Alexander Ilyashenko was born in 1949 in Moscow into the most ordinary Soviet family. Little is known specifically about the boy’s parents. What distinguished Alexander from other children was that from an early age he became interested in religion, and also began attending an Orthodox church.


Archpriest Alexander Ilyashenko

After graduating from school, Alexander Ilyashenko entered the Moscow Aviation Institute. In 1972 he graduated from the faculty of aircraft engines. After completing his studies, the young man worked for a long time at the Kurchatov Institute of Atomic Energy. My whole life was devoted to interesting work. Alexander was engaged in neutron physical calculations of nuclear reactors.

Ministry of the Orthodox Church

The childhood dream of serving in church did not die in my soul. So in 1995, Alexander graduated from the theological faculty at the St. Tikhon’s Theological Institute. After this, the man was ordained to the rank of deacon. Alexander began to serve in the Vysoko-Petrovsky Monastery, the temple of St. Sergius of Radonezh. In the same year, the future archpriest became a priest.

2004 was a significant year for Alexander Ilyashenko. He was awarded for his faithful service to the Lord, for his zeal and endless faith by the Patriarch of Moscow and All Rus' Alexy II himself. Alexander received the right to wear a pectoral cross. In the same year, together with his faithful parishioners, he created the website “Orthodoxy and Peace,” but more on that later.

In 2007, the priest was elevated to the rank of archpriest. The ceremony took place in the Assumption Cathedral of the capital, in the Moscow Kremlin.


Service of Father Alexander in the Intercession Prison Church

In 2015, Alexander was awarded the medal of the Order of St. Equal-to-the-Apostles Prince Vladimir by the new Patriarch Kirill for his faithful service to the Church for 20 years in the rank of presbyter.

Family

Giving his entire life to the Church and the needs of Orthodox Christians, Archpriest Alexander Ilyashenko does not forget about his family. The relationships here are very strong, and you can boast about their size. Alexander's wife is Mother Maria, a pediatrician by training. She comes from an old but spiritual family. So her grandfather was shot in 1937 for his belief in the One Lord. He was a new martyr priest.

Alexander Ilyashenko and Mother Maria had 12 children. Many of them followed in their father’s footsteps and dedicated their lives to serving the Lord. For example:

  1. The eldest son, Philip, is a candidate of historical sciences and also a deacon. He graduated with honors from Moscow State University.
  2. The eldest daughter, Tatyana, became a candidate of philological sciences. She is a teacher at St. Tikhon's Theological Institute and School.

In addition to children, Father Alexander also has 36 grandchildren. “It’s great work and great joy to raise so many children and grandchildren,” the couple say. Unfortunately, disaster struck in 2015. One of Varvara’s daughters died of cancer.

Interview with Fr. Alexander Ilyashenko: is education a creative process?

Archpriest Alexander Ilyashenko is the rector of the Moscow Church of the All-Merciful Savior. Member of the Writers' Union, author of books and articles, including the book “Big Family, Great Expectations.” Father of twelve children and grandfather of eighteen grandchildren.

– Father Alexander, I know that you are not only the shepherd of numerous spiritual children, but also the father of many children, who raised twelve children. Are there, in your opinion, any ready-made recipes for upbringing that are applicable in any family?

– Of course, there is a general direction, general educational guidelines that must be adhered to in every family. But, as in life, so in education, there are no ready-made recipes.

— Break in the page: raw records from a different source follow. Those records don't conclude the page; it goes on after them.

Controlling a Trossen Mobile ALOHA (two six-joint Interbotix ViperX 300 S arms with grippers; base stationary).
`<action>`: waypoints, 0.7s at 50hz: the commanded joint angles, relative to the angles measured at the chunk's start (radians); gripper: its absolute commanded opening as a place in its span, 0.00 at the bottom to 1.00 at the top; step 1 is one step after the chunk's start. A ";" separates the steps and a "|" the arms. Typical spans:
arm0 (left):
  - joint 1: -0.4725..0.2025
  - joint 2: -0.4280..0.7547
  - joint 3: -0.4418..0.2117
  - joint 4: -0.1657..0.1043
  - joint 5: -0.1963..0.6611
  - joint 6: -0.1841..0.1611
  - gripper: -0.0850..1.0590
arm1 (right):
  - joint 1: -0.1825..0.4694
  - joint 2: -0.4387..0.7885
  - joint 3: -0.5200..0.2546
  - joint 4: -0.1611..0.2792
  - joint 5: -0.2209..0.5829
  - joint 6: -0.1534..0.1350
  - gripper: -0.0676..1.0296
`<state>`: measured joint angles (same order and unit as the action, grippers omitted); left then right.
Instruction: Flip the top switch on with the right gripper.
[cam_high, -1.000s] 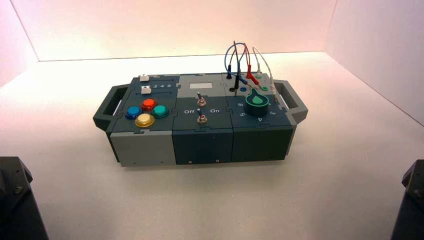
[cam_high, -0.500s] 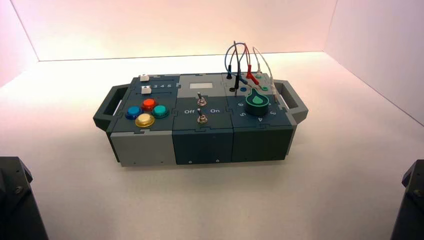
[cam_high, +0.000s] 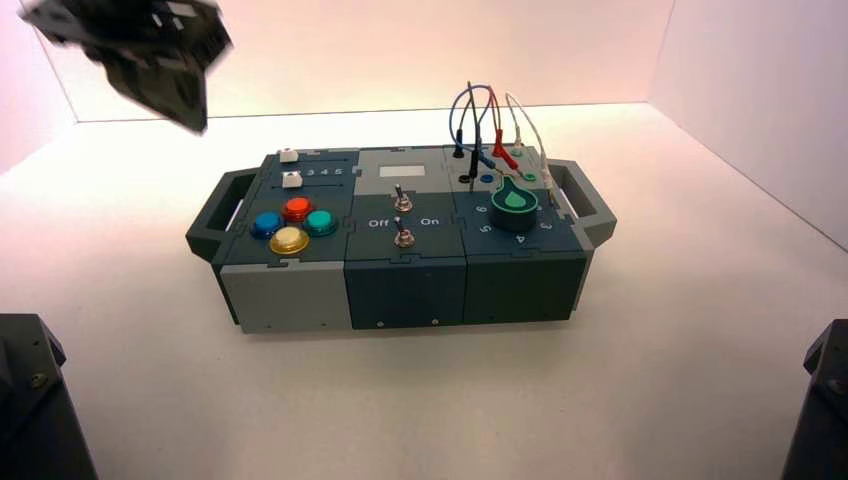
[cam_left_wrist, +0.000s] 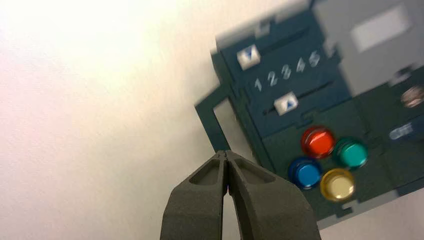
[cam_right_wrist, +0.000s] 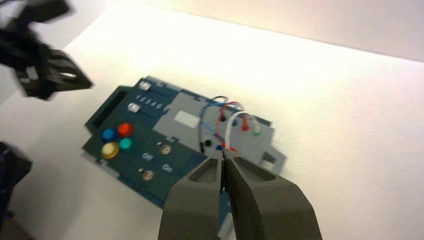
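Note:
The top switch (cam_high: 399, 199) is a small silver toggle on the dark teal middle panel of the box (cam_high: 300, 295). It is the one of the twin pair nearer the grey plate. It also shows in the right wrist view (cam_right_wrist: 165, 149), with the second toggle (cam_right_wrist: 147, 175) beside it. My right gripper (cam_right_wrist: 224, 154) is shut and empty. It hangs well above and apart from the box, and the high view does not show it. My left gripper (cam_left_wrist: 226, 154) is shut and empty, raised above the box's left handle; it shows at the high view's top left (cam_high: 150, 50).
Four coloured buttons (cam_high: 292, 224) and two white sliders (cam_high: 291, 168) sit on the box's left part. A green-capped dial (cam_high: 515, 203) and looping wires (cam_high: 485, 125) sit on its right part. White walls close in the table (cam_high: 650, 380). The arm bases stand at the near corners.
My left arm has swung up into the high view's top left, where nothing showed before. The box and both toggles have not moved.

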<state>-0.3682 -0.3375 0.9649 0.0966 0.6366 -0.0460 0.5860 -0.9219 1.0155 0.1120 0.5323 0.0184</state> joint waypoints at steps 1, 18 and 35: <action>-0.012 0.074 -0.048 -0.003 0.017 -0.002 0.05 | 0.034 0.061 -0.061 0.014 -0.002 0.003 0.04; -0.015 0.164 -0.061 -0.003 0.026 0.002 0.05 | 0.075 0.258 -0.133 0.072 -0.002 0.003 0.04; -0.015 0.242 -0.095 -0.003 0.011 0.014 0.05 | 0.137 0.445 -0.221 0.078 -0.002 0.003 0.04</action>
<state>-0.3820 -0.1028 0.9004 0.0936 0.6565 -0.0383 0.7133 -0.5031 0.8452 0.1841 0.5354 0.0199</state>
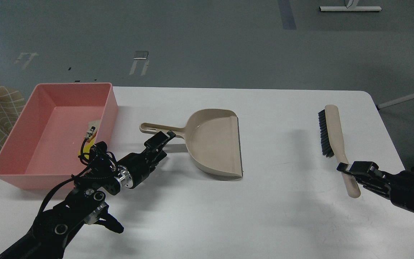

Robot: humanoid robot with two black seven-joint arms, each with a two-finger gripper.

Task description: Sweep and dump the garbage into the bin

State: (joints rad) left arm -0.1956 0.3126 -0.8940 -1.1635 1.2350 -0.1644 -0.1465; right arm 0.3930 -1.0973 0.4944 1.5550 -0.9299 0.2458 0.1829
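Lying flat, the smooth beige dustpan (pixel 214 142) and bristled brush (pixel 332 138) flank jaws whose gaps I cannot tell.

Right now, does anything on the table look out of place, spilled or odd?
Nothing looks spilled or damaged. The dustpan and the brush lie flat on the white table, apart from each other. The table shows no scraps; a pale scrap already lies inside the pink bin.

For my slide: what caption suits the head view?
Left end effector near beige plastic dustpan, right end effector at beige brush, salmon-pink tub alongside.
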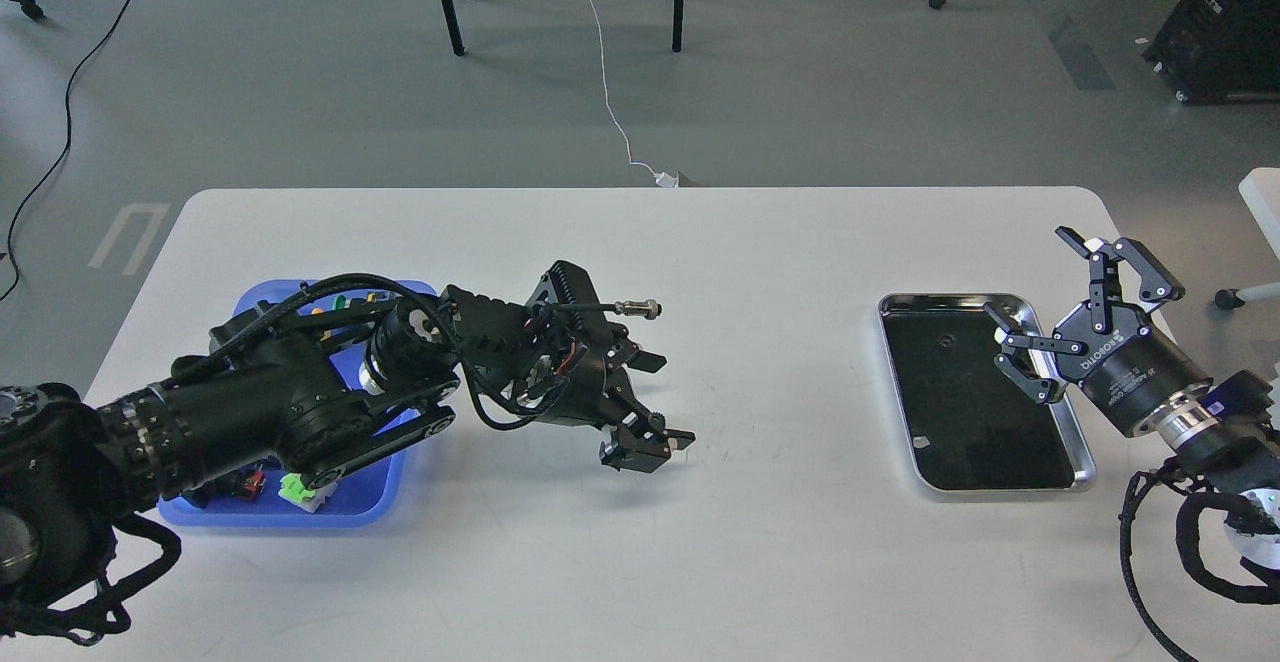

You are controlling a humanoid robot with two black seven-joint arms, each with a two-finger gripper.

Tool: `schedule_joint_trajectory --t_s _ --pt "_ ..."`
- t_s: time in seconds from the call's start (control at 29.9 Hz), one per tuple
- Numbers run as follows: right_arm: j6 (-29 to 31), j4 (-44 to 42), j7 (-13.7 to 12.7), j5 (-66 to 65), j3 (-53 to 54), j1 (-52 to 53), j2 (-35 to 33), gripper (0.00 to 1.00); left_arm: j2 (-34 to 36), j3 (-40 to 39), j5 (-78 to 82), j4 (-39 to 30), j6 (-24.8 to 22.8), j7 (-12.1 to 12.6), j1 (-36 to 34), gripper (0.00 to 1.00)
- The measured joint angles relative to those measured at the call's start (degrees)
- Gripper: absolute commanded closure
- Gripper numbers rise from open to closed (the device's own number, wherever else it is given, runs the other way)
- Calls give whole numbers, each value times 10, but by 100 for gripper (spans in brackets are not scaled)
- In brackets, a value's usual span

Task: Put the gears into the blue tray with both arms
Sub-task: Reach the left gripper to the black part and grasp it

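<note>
A grey floor with cables and chair legs lies behind the white table (640, 562) in front of you. The blue tray (370, 502) sits at your left, mostly hidden under the left arm (260, 412), with coloured switches (295, 487) showing in it. The left pincer (655, 407) hangs over bare table just right of the tray; its fingers stand apart with nothing visible between them. The right pincer (1040, 307) hovers wide open over the right rim of the metal tray (985, 487), where one small dark gear (941, 344) may lie near the top, though it is too faint to be sure. You look to be between picks, so the next move likely calls for lowering the right pincer onto that gear. Mind the metal rim; the middle of the table gives you plenty of free room.
</note>
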Motion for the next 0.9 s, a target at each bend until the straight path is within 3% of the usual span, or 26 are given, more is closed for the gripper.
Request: schedule_joint_trajectory --t_s 0.23,0.53,0.57,0.67,0.8,0.9 --pt "0 0 0 -2 0 0 0 2 -19 17 0 45 7 0 0 16" --pt "0 -7 0 -3 -2 0 -1 2 -29 31 0 70 18 0 4 36" --pt "0 -7 0 -3 -2 0 -1 2 -29 31 0 70 19 0 4 42" --pt "0 -8 0 -3 -3 -1 0 1 -29 32 0 70 23 0 6 76" --pt "0 -8 0 -3 -4 -1 0 2 -27 33 0 71 34 0 11 86" --pt "0 -8 0 -4 -4 -1 0 2 -26 33 0 71 42 0 12 87"
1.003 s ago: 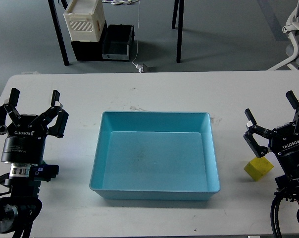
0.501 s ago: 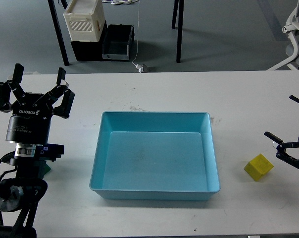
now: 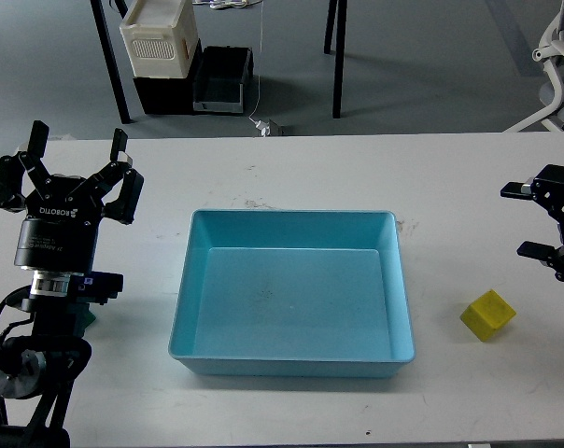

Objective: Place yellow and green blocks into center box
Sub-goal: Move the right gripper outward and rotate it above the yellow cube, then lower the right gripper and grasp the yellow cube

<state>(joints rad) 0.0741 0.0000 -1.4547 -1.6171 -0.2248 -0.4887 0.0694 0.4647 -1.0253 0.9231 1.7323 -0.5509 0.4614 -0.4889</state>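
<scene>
The light blue box (image 3: 183, 308) sits empty in the middle of the white table. A yellow block (image 3: 488, 315) lies on the table to its right. Only a small green edge of the green block (image 3: 91, 318) shows, behind my left arm. My left gripper (image 3: 73, 175) is open and empty, held above the table's left side, left of the box. My right gripper (image 3: 524, 220) is open and empty at the right edge, its fingers pointing left, above and beyond the yellow block.
Past the table's far edge stand a white crate (image 3: 159, 35) on black boxes (image 3: 222, 79), and dark table legs (image 3: 336, 56). A white chair (image 3: 558, 65) stands at the top right. The table (image 3: 319, 163) ends near the view's left and bottom.
My right gripper has risen from beside the yellow block and turned so its fingers point left. My left gripper moved up and right a second ago and has barely shifted since.
</scene>
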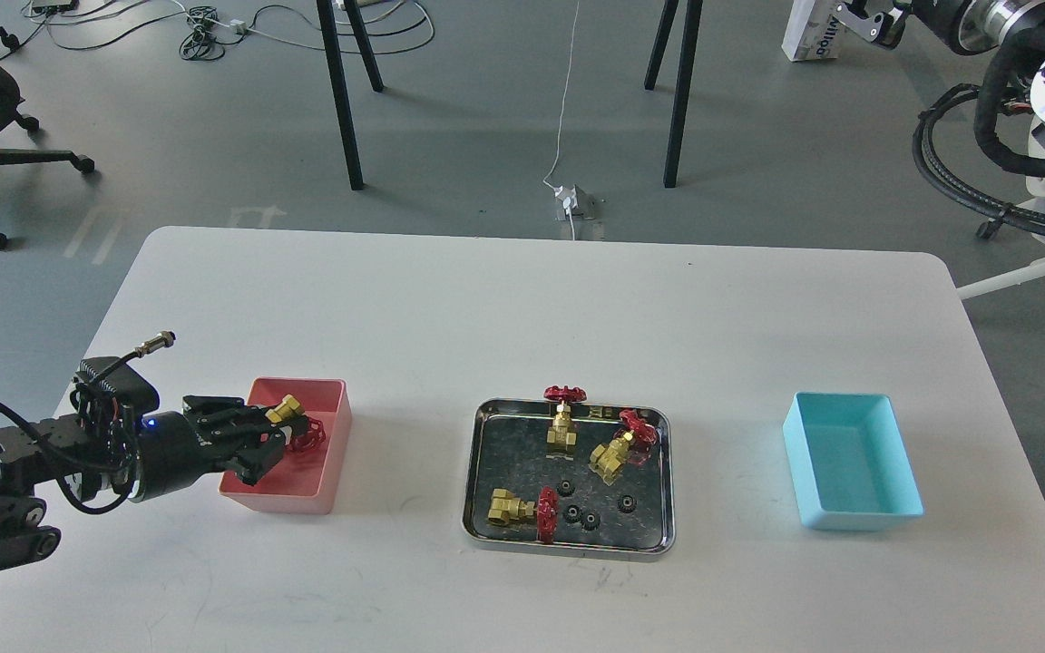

All people are different, and all children are different, and it often happens that even in the same family, children are very different from each other. For example, in my family, even twin girls are completely different - not only in appearance, but also in their inner qualities, character and temperament.

It is clear that in raising each child an individual approach is necessary, and what is applicable and effective in relation to one child is completely unsuitable in raising another.

In general, pedagogy is a creative matter. When I ask educators and teachers what pedagogy is, they answer me: pedagogy is a science... Forgive me, please, pedagogy is, first of all, an art.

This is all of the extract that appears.